▶ [About this exercise]:
Every record below should appear in your answer, copied exactly.

▶ [Records for this task]:
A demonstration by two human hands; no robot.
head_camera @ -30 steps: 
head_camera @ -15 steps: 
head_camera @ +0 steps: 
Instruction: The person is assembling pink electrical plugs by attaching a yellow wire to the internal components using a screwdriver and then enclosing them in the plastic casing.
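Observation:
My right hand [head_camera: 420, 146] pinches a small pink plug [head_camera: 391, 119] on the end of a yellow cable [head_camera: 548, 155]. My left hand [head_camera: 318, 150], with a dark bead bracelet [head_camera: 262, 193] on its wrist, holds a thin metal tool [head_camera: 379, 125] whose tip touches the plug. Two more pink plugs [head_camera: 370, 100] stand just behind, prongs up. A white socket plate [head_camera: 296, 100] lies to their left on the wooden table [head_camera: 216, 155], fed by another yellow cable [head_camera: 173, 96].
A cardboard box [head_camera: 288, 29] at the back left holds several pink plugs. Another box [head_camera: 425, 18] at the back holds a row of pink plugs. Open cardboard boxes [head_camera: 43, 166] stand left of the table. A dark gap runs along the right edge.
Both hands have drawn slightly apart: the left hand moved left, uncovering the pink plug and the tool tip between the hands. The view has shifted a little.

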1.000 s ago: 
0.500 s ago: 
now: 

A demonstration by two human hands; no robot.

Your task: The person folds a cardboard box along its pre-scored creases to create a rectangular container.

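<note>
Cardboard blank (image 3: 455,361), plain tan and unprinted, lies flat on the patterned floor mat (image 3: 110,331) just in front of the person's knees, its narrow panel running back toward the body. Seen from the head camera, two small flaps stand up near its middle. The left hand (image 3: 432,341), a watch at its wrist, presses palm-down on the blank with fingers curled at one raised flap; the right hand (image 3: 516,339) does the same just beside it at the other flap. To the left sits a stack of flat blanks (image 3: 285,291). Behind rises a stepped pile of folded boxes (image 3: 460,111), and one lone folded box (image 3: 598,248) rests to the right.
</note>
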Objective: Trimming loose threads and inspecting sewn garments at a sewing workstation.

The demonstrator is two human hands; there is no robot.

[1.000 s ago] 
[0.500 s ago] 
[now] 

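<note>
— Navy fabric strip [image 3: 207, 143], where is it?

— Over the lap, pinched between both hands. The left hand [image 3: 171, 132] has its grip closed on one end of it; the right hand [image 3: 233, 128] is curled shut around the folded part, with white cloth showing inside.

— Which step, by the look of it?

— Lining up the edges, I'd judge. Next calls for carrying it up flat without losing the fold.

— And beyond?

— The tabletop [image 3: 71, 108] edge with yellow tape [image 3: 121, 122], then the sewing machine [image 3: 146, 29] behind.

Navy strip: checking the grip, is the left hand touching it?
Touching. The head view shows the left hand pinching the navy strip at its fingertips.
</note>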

▶ [Answer to this problem]:
A demonstration by two human hands; no robot.
head_camera @ -30 steps: 
head_camera @ -15 steps: 
head_camera @ +0 steps: 
Instruction: The person is assembling pink electrical plugs by attaching a yellow wire to the internal components using a screwdriver and then enclosing them in the plastic casing.
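Observation:
My right hand [head_camera: 420, 146] pinches a small pink plug [head_camera: 391, 119] on the end of a yellow cable [head_camera: 548, 155]. My left hand [head_camera: 318, 150], with a dark bead bracelet [head_camera: 262, 193] on its wrist, holds a thin metal tool [head_camera: 379, 125] whose tip touches the plug. Two more pink plugs [head_camera: 370, 100] stand just behind, prongs up. A white socket plate [head_camera: 296, 100] lies to their left on the wooden table [head_camera: 216, 155], fed by another yellow cable [head_camera: 173, 96].
A cardboard box [head_camera: 288, 29] at the back left holds several pink plugs. Another box [head_camera: 425, 18] at the back holds a row of pink plugs. Open cardboard boxes [head_camera: 43, 166] stand left of the table. A dark gap runs along the right edge.
Both hands have drawn slightly apart: the left hand moved left, uncovering the pink plug and the tool tip between the hands. The view has shifted a little.
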
1.000 s ago: 
0.500 s ago: 
now: 

A demonstration by two human hands; no robot.

Your task: The person folds a cardboard box along its pre-scored creases to create a rectangular container.

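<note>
Cardboard blank (image 3: 455,361), plain tan and unprinted, lies flat on the patterned floor mat (image 3: 110,331) just in front of the person's knees, its narrow panel running back toward the body. Seen from the head camera, two small flaps stand up near its middle. The left hand (image 3: 432,341), a watch at its wrist, presses palm-down on the blank with fingers curled at one raised flap; the right hand (image 3: 516,339) does the same just beside it at the other flap. To the left sits a stack of flat blanks (image 3: 285,291). Behind rises a stepped pile of folded boxes (image 3: 460,111), and one lone folded box (image 3: 598,248) rests to the right.
</note>
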Objective: Trimming loose threads and inspecting sewn garments at a sewing workstation.

The demonstrator is two human hands; there is no robot.

[1.000 s ago] 
[0.500 s ago] 
[now] 

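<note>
— Navy fabric strip [image 3: 207, 143], where is it?

— Over the lap, pinched between both hands. The left hand [image 3: 171, 132] has its grip closed on one end of it; the right hand [image 3: 233, 128] is curled shut around the folded part, with white cloth showing inside.

— Which step, by the look of it?

— Lining up the edges, I'd judge. Next calls for carrying it up flat without losing the fold.

— And beyond?

— The tabletop [image 3: 71, 108] edge with yellow tape [image 3: 121, 122], then the sewing machine [image 3: 146, 29] behind.

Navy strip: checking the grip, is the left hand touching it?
Touching. The head view shows the left hand pinching the navy strip at its fingertips.
</note>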

No further output is needed.